|Tuesday, March 18, 2003
|Judge could end case quickly, bring it to trial or let it linger until 2006
Judge to rule on dismissing Burrow's case
|The federal judge said he will rule Thursday on a defense motion to dismiss the case.
By JAY CONLEY
THE ROANOKE TIMES
A federal judge said he will rule by Thursday whether to dismiss four fraud charges against Richard Burrow or grant federal prosecutors more time to decide whether to retry him.
If the case against the former president of the National D-Day Memorial Foundation remains active, Senior U.S. District Judge James Turk indicated Monday he could order a retrial to begin within 10 days of his ruling.
But neither John Lichtenstein, Burrow's defense attorney, nor Assistant U.S. Attorney Patrick Hogeboom say they could properly prepare for a retrial that quickly.
Monday's hearing took place in a federal courtroom before about 75 Burrow supporters. It was the result of weeks of legal wrangling by both sides over whether or not prosecutors are moving quickly enough to decide if they will retry Burrow.
Burrow stood trial in December on charges of mail, wire, bank and loan application fraud in connection with raising $6 million for the $25 million memorial in Bedford. On Dec. 16, at the end of his trial, Turk ruled there was no evidence Burrow had defrauded the foundation itself. The jury hung 7-5 in favor of acquittal on whether Burrow defrauded banks and the state of Virginia.
Turk declared a mistrial and prosecutors said they would review the case and decide whether to retry it in front of a different jury.
Lichtenstein argued in court Monday that the case should be dismissed because Hogeboom hadn't set a trial date within 70 days of the mistrial, a requirement under the federal Speedy Trial Act.

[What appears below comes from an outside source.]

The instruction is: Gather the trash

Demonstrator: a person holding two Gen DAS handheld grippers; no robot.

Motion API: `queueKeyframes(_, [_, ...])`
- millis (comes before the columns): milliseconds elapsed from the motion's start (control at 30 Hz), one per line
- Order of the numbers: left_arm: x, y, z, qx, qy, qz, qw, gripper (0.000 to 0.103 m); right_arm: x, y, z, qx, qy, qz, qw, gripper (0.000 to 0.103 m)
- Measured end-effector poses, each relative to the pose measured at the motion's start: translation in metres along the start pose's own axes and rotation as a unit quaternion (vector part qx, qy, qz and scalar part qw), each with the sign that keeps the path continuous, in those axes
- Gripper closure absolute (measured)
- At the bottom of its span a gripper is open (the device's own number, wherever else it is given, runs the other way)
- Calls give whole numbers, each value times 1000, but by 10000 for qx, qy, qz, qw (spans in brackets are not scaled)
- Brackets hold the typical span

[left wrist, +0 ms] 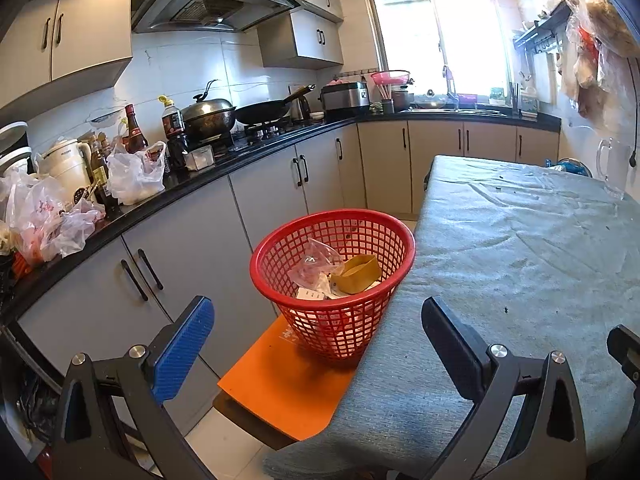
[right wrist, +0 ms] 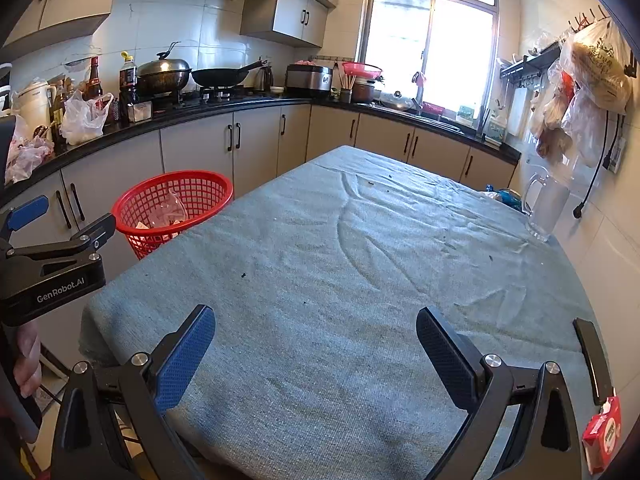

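A red mesh basket (left wrist: 334, 280) stands on an orange stool (left wrist: 280, 388) at the table's left edge; it also shows in the right wrist view (right wrist: 172, 210). It holds a clear plastic bag (left wrist: 316, 264), a yellow-brown wrapper (left wrist: 358, 274) and white paper scraps. My left gripper (left wrist: 316, 344) is open and empty, just short of the basket. My right gripper (right wrist: 316, 354) is open and empty above the grey-green tablecloth (right wrist: 360, 260). The left gripper's body (right wrist: 52, 264) shows at the right wrist view's left edge. A red carton (right wrist: 602, 432) lies at the table's near right corner.
A black kitchen counter (left wrist: 240, 160) with bottles, plastic bags, pots and a stove runs along the left and back. A glass mug (right wrist: 546, 208) stands at the table's far right. Bags hang on the right wall (right wrist: 588, 92). Small dark crumbs dot the cloth.
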State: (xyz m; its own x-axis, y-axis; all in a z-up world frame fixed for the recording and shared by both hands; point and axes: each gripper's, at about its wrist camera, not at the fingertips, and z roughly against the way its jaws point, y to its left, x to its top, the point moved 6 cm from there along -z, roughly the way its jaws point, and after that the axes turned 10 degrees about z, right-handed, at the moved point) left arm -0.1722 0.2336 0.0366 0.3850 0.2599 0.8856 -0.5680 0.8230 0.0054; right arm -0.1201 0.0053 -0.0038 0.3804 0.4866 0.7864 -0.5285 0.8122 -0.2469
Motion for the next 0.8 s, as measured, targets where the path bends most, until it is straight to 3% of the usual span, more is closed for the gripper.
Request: queueKeyframes(800, [0, -9, 2, -38, 4, -75, 10000, 0, -5, 0, -4, 13, 76, -46, 10000, 1])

Hogeboom said Burrow waived his right to a speedy trial last summer when he asked for more time to prepare his defense case for his trial. That waiver covers the retrial as well, the prosecutor argued.
Hogeboom filed for a 90-day continuance of the case Feb. 14, but in court Monday he asked Turk to set a trial date within the next 180 days. He said that would give prosecutors time for a more extensive review of the case. He said the outcome of the review could be a decision not to go forward with a retrial.
Hogeboom told Turk that U.S. Attorney John Brownlee needs more time to make a decision.
Brownlee, a major in the U.S. Army Reserve , was called to active duty Jan. 21 and is stationed at Fort Eustis in Newport News. Brownlee said last week he has copies of some of the trial's transcripts with him and is reading them when he can.
One thing that worked in Burrow's favor during the December trial was that he didn't personally profit from any of his fund-raising activity. Some jurors said they voted to acquit for that reason.
Hogeboom told the judge Monday that part of their review concerns devising a way to present the case so that jurors understand that fraud could have occurred even though Burrow didn't gain any money from it.
It is unclear how Turk will rule, but he has a range of options to consider. They include dismissing the case completely, allowing Brownlee more time to decide, or ruling for an immediate retrial.
At one point, noting that Hogeboom's request for a continuance came 10 days before the speedy trial deadline, he asked Lichtenstein: "Are you going to be ready to go to trial in 10 days?"
"I don't think that would be fair," Lichtenstein said. "But we'll do whatever this court tells us to do."
Hogeboom isn't in favor of that either, but said he would go to trial if that was the judge's ruling.
Turk also asked questions about dismissing the case without prejudice.
While that sounds like a victory for Burrow, who has staunchly declared he is innocent of the charges, such a ruling could give Hogeboom exactly the extra time he has requested to review the merits of a retrial.
A dismissal of the charge without prejudice would give prosecutors until 2006 to re-indict Burrow on the same charges.
Dismissing the case with prejudice would mean prosecutors could not retry Burrow on the fraud charges.
JAY CONLEY can be reached
at 981-3114 or firstname.lastname@example.org.
Edited by You -- nancy chiffed
By Thursday, Senior U.S. Judge James Turk will decide the fate of Richard Burrow's legal battle on criminal charges. This is what the judge could do:
Dismiss all of the charges, without prejudice. Prosecutors could re-indict Burrow on the same charges through 2006.
Dismiss all of the charges, with prejudice. Prosecutors would not be able to re-indict Burrow on the same charges.
Allow prosecutors more time to review trial documents. Prosecutors could decide there is enough evidence to retry Burrow. Or they could decide there is insufficient evidence to go forward with another trial.
Set a trial date within 10 days in order to conform with the Speedy Trial Act. Prosecutors would have to set a date in federal court in Lynchburg or Roanoke using a jury pool of residents from Lynchburg.